• INSTRUCTIONS TO FOLLOW:
Copy exactly the lines of the records below, and only those lines, beginning with the line that contains "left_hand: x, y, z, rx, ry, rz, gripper" and ending with the line that contains "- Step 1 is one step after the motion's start".

• DATA FOR REVIEW:
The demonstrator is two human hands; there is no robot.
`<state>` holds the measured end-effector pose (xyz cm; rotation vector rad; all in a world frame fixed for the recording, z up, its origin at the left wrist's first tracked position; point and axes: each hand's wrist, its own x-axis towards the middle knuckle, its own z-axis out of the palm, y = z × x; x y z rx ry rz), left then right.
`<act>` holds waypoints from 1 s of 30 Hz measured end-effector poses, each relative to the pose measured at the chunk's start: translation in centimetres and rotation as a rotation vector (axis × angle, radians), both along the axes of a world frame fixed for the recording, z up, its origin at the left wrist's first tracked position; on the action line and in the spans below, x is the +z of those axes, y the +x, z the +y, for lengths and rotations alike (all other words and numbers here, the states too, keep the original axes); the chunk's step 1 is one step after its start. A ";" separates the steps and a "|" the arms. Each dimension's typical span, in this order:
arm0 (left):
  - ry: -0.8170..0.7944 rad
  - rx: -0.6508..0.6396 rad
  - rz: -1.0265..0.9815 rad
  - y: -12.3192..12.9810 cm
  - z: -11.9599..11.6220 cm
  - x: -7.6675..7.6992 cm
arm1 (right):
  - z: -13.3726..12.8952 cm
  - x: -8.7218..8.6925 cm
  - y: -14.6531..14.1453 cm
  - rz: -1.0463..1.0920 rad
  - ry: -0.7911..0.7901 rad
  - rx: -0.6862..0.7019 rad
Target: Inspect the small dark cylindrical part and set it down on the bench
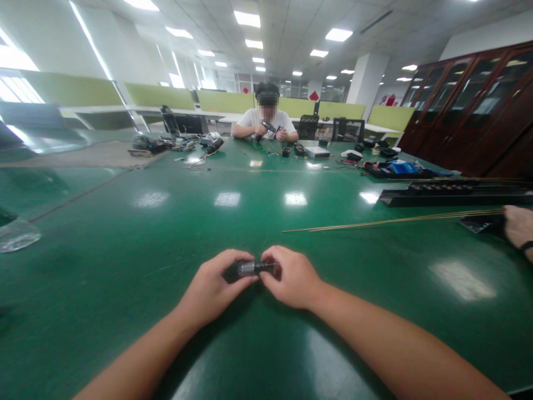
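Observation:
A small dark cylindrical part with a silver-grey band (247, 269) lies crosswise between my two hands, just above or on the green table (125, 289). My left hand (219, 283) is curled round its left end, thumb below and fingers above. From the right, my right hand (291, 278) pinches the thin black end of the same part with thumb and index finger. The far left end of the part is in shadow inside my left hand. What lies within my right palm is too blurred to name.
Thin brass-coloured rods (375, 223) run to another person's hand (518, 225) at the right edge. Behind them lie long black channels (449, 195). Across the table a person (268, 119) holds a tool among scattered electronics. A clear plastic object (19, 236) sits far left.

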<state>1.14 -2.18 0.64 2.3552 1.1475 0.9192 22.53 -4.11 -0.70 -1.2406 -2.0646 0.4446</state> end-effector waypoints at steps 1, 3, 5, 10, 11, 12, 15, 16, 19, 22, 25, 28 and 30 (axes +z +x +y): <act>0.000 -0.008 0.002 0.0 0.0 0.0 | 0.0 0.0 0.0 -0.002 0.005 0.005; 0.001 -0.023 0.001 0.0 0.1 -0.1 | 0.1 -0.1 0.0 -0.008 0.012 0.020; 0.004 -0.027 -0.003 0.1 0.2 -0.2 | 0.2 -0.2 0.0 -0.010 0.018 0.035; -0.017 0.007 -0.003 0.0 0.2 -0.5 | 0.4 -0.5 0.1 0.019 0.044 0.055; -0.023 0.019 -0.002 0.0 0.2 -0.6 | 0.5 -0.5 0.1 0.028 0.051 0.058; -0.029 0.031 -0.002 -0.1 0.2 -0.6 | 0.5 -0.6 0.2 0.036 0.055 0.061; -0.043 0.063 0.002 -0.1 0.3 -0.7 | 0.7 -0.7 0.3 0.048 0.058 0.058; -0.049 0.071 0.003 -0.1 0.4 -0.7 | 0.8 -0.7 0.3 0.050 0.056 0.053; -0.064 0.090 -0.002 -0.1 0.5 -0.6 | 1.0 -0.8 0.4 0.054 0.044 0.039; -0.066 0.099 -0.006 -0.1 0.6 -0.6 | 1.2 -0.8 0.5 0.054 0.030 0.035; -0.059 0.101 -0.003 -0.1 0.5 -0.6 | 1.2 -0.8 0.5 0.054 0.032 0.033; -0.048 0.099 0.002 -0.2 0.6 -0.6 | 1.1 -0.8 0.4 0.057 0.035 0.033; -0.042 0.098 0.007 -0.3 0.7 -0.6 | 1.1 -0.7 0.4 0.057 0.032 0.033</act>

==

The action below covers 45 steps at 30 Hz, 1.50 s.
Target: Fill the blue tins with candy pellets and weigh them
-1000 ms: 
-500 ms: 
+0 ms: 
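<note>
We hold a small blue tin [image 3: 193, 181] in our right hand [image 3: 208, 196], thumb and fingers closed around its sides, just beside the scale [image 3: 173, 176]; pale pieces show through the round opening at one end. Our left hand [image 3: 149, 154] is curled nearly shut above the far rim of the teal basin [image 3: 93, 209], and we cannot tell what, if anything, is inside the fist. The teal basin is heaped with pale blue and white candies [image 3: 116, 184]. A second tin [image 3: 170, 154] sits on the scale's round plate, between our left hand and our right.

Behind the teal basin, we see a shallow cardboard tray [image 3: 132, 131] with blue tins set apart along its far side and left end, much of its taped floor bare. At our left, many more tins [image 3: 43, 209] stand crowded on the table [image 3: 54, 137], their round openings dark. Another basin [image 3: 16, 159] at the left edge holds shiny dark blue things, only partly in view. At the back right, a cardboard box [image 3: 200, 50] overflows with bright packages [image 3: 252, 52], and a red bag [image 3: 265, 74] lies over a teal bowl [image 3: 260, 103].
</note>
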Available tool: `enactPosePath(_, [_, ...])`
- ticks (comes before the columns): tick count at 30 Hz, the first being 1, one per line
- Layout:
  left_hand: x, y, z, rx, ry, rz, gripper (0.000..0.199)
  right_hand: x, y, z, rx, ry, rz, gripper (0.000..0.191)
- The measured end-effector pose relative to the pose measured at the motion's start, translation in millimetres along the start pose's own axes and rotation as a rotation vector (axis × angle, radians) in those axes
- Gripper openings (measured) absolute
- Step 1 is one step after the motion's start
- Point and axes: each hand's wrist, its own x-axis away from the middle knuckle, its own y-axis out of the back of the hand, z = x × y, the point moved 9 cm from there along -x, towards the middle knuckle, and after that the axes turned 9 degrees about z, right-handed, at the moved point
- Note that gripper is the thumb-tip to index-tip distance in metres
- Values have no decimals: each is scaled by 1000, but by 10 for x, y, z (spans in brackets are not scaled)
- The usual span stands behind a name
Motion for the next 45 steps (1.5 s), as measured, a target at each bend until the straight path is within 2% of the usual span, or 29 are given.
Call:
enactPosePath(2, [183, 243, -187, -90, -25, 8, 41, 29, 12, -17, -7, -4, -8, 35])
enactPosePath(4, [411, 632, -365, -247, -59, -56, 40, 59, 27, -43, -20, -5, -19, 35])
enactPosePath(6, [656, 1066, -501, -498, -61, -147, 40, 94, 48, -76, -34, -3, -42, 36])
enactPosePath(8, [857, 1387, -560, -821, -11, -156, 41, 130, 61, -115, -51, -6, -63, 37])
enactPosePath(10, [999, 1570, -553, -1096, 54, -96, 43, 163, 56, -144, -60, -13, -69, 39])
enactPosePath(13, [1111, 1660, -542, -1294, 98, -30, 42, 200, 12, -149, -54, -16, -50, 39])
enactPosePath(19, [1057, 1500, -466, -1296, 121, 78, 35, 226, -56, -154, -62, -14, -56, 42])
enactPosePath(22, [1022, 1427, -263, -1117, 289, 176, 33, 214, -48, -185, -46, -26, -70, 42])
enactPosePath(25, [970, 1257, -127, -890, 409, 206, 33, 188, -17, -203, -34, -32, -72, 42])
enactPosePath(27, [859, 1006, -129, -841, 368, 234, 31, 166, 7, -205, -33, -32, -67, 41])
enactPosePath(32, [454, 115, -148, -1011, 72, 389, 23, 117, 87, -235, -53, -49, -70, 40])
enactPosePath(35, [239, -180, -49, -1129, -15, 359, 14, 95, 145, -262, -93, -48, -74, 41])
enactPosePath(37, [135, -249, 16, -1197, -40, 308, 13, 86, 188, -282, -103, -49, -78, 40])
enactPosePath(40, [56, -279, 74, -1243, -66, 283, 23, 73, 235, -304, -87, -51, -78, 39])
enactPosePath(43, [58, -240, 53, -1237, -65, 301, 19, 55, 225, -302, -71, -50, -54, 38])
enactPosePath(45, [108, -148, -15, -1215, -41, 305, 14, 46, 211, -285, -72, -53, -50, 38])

• REPLY TO THE EXERCISE:
  left_hand: x, y, z, rx, ry, rz, gripper (0.000..0.199)
  right_hand: x, y, z, rx, ry, rz, gripper (0.000..0.191)
- The measured end-effector pose relative to the pose measured at the motion's start, translation in millimetres along the start pose's own axes and rotation as a rotation vector (axis × angle, radians) in those axes
- Gripper openings (measured) absolute
- Step 1 is one step after the motion's start

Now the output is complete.